A major emphasis of this announcement is understanding pathogenic mechanisms of HIV-1 induced CNS dysfunction specifically under conditions of viral suppression and ongoing ART, rather than focusing only on untreated infection. Applicants are expected to address why CNS-related complications can persist despite systemic control of HIV, including how HIV or HIV-related inflammation may continue to influence brain function, neurocognitive performance, mood, behavior, and other neurological outcomes. The FOA is designed to stimulate work that can connect mechanistic findings to real-world clinical issues faced by people living with HIV, with the longer-term goal of reducing or preventing HIV-associated neurological and neurobehavioral comorbidities.

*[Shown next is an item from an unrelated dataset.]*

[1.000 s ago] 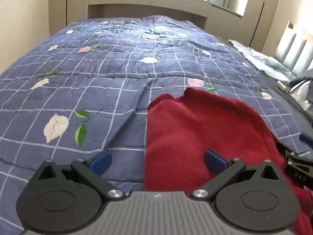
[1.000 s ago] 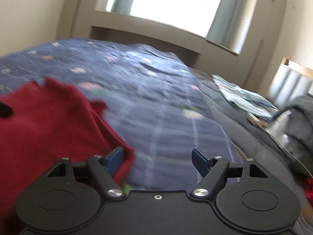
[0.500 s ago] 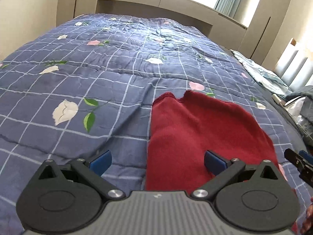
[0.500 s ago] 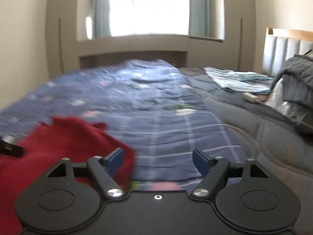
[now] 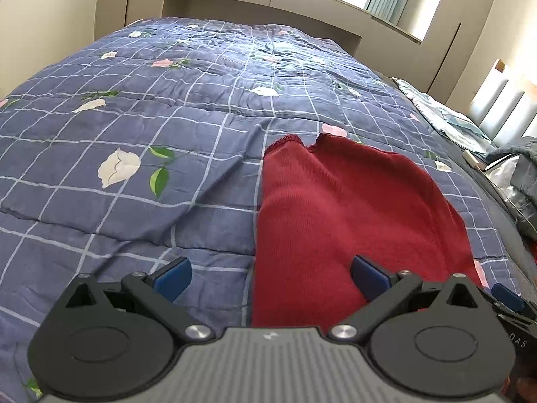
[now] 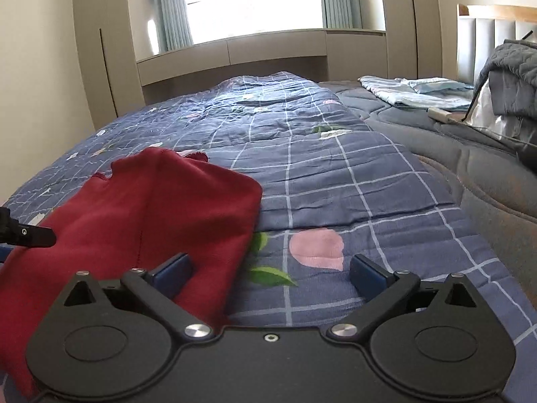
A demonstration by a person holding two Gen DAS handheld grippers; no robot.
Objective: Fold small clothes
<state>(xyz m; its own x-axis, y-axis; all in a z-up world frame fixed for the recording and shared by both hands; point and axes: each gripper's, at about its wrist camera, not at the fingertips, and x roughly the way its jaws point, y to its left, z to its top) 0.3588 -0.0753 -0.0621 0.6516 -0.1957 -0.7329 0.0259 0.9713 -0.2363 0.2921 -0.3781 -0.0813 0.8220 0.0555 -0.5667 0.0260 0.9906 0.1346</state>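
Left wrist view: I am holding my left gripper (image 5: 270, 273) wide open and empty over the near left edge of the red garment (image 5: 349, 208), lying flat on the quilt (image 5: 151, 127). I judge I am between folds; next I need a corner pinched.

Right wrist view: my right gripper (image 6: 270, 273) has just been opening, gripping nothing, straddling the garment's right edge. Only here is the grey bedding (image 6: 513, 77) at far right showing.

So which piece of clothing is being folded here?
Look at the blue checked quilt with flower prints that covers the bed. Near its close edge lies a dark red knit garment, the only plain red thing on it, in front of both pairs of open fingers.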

The opportunity also explicitly encourages research aimed at identifying therapeutic targets, meaning biological pathways, cellular processes, viral reservoirs, immune responses, or other modifiable drivers of CNS injury or dysfunction that could be used to design treatments or preventive strategies. In practice, this invites projects that move beyond describing associations and toward clarifying causality and intervention points. Both basic science and translational research are responsive, allowing applicants to propose laboratory-based mechanistic studies, human-centered clinical or observational work, or integrated approaches that bridge model systems and patient samples. Studies may be conducted in domestic (U.S.-based) or international settings, reflecting an interest in findings that are relevant across diverse populations and healthcare contexts.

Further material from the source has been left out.